> [GOAL OF THE EXERCISE]: When you reach the line containing "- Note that" in the entries below, start writing out each line exactly, and stop after the line containing "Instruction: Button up".

> [MATERIAL FOR THIS EXERCISE]:
*****

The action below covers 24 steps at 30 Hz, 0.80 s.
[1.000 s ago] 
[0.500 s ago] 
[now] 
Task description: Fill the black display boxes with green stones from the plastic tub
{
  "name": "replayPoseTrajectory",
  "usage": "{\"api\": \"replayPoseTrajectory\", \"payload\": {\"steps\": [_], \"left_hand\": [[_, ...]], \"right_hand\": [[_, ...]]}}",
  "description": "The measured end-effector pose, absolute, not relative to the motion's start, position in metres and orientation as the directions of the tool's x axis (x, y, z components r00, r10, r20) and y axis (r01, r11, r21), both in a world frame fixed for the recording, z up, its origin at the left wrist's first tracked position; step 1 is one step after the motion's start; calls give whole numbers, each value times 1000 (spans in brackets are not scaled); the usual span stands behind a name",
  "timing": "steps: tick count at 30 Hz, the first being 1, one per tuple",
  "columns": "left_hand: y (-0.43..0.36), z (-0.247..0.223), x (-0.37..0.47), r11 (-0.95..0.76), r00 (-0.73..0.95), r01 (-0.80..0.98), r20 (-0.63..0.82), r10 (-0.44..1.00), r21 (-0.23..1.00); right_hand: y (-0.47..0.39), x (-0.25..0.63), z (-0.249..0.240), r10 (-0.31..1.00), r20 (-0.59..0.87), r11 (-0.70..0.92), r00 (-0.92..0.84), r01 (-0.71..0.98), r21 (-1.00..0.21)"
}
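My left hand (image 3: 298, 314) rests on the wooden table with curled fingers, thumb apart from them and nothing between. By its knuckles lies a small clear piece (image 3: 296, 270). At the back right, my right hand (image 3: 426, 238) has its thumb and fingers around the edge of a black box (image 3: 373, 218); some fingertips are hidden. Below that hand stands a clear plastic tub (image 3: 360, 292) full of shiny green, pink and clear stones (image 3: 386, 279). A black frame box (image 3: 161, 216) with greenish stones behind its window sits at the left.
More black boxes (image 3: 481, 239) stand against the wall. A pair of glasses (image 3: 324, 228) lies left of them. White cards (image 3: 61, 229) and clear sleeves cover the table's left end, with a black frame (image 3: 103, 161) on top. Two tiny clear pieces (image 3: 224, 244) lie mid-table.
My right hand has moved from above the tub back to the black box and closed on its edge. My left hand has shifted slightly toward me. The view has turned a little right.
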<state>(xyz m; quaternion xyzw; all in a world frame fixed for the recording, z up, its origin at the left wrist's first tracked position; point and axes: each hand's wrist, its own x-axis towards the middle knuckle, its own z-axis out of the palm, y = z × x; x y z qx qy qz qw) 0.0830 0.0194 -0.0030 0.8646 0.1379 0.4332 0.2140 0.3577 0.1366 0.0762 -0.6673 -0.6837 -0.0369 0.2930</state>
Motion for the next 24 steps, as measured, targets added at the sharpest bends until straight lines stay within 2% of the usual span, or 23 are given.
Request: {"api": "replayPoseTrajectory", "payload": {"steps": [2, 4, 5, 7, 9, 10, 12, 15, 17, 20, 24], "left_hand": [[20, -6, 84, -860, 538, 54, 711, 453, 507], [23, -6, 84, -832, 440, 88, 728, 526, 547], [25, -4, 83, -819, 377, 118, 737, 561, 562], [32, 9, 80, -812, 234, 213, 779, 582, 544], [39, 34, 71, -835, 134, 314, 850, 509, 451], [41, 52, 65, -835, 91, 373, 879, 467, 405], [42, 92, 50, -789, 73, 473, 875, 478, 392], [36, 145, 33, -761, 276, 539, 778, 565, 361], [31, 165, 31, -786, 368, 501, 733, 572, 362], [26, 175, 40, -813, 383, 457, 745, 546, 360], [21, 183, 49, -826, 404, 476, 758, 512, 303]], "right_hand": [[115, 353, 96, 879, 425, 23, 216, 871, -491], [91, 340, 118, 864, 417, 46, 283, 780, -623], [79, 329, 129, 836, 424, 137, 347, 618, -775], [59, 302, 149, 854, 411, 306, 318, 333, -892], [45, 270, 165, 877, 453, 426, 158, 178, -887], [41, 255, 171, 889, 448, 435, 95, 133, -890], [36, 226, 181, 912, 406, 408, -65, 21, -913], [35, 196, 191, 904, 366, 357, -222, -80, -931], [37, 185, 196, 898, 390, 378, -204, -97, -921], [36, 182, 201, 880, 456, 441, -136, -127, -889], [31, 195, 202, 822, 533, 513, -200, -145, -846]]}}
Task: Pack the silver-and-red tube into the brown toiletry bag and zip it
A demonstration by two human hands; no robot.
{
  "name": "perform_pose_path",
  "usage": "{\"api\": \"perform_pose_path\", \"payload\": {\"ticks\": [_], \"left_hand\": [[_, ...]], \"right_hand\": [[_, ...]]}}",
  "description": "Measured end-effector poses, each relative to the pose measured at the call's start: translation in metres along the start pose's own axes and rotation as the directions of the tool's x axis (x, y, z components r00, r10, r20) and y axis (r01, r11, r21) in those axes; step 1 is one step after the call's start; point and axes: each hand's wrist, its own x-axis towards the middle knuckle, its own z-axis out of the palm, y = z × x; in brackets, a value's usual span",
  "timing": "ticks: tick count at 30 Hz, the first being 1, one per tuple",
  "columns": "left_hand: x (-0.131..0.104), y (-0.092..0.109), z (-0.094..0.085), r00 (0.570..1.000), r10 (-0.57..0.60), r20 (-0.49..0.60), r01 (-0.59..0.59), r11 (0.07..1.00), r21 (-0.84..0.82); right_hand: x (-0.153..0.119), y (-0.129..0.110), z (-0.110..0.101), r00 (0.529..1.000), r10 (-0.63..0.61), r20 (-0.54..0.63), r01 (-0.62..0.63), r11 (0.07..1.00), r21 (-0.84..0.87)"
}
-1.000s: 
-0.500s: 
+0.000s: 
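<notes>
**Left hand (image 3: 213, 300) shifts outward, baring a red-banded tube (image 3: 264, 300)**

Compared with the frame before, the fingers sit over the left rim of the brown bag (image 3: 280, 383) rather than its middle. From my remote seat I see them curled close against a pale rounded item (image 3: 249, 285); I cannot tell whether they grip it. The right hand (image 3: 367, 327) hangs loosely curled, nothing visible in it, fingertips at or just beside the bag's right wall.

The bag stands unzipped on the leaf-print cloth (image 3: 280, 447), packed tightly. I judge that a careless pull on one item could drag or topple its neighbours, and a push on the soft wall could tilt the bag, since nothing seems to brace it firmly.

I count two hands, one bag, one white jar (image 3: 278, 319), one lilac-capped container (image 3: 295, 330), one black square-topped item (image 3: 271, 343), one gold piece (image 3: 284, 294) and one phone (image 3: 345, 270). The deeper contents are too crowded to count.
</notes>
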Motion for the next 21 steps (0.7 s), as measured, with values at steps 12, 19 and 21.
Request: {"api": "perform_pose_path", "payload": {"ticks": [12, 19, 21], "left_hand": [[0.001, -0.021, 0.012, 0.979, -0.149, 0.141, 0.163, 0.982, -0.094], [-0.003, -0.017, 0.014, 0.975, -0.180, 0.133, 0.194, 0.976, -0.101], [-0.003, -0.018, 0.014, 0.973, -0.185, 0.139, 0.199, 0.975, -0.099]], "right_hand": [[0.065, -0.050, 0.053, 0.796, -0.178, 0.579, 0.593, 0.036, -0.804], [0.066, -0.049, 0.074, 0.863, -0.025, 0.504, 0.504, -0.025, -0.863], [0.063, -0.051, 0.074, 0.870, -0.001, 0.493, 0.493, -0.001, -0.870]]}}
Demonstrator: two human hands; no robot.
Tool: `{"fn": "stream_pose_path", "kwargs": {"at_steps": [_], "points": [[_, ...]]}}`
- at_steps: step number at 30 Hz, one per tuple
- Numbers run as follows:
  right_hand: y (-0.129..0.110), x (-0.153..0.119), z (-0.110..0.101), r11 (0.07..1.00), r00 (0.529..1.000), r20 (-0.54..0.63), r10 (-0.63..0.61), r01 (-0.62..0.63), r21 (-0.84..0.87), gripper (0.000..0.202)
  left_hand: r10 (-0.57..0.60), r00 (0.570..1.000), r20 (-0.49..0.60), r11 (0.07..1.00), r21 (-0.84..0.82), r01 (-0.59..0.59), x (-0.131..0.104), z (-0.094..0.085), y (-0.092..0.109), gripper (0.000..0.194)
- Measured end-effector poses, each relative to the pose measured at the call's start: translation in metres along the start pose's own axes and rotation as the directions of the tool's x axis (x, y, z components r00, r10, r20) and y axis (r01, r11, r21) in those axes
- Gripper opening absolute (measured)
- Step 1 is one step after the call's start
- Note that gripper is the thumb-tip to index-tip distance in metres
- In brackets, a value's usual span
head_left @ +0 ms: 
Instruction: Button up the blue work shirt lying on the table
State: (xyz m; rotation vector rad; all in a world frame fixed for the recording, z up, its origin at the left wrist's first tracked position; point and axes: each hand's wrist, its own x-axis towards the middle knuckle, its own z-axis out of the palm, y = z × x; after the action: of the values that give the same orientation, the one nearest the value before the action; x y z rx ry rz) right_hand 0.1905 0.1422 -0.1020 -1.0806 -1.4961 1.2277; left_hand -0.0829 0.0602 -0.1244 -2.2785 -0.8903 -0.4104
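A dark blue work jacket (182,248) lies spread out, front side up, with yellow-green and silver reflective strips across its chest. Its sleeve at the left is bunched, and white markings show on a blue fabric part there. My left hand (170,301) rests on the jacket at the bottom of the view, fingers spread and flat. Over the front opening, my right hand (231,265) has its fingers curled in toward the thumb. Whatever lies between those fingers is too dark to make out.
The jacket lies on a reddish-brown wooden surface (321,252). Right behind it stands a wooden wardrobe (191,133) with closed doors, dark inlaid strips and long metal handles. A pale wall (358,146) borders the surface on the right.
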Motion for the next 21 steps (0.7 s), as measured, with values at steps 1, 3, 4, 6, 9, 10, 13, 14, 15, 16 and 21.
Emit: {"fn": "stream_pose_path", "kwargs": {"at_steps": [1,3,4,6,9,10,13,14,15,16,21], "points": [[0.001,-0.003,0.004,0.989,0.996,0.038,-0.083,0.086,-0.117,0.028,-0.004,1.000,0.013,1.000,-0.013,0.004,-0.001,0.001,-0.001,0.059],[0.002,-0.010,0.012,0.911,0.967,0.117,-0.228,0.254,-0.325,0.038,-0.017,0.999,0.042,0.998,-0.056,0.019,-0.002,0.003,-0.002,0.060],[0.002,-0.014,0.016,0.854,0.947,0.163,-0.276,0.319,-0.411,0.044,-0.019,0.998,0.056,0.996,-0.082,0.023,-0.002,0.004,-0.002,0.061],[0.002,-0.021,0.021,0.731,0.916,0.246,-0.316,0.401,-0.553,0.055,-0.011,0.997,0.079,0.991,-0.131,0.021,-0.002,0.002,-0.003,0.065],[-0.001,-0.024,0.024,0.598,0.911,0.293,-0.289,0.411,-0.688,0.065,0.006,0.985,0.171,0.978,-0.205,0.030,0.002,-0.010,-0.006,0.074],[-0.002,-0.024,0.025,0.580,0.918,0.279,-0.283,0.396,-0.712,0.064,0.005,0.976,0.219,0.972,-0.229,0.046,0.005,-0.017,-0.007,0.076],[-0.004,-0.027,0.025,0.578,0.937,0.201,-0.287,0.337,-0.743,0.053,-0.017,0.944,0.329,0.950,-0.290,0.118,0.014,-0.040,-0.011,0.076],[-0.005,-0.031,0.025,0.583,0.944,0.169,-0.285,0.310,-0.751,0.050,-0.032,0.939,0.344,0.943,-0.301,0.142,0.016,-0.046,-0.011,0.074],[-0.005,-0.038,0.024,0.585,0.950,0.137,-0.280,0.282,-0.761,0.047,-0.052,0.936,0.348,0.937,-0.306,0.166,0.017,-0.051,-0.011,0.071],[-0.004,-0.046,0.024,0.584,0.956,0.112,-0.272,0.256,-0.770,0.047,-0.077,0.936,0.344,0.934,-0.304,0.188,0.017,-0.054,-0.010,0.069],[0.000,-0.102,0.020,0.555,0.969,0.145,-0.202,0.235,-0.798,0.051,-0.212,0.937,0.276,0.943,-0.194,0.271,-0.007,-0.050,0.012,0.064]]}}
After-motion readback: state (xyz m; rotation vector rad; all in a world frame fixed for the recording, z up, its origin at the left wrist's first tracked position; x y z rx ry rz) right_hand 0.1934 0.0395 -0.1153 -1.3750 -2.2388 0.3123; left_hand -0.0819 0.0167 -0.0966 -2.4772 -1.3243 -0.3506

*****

> [OUTPUT FOR THIS EXERCISE]:
- Note that gripper is the thumb-tip to index-tip distance in metres
- In brackets, a value's usual span
head_left @ +0 ms: 
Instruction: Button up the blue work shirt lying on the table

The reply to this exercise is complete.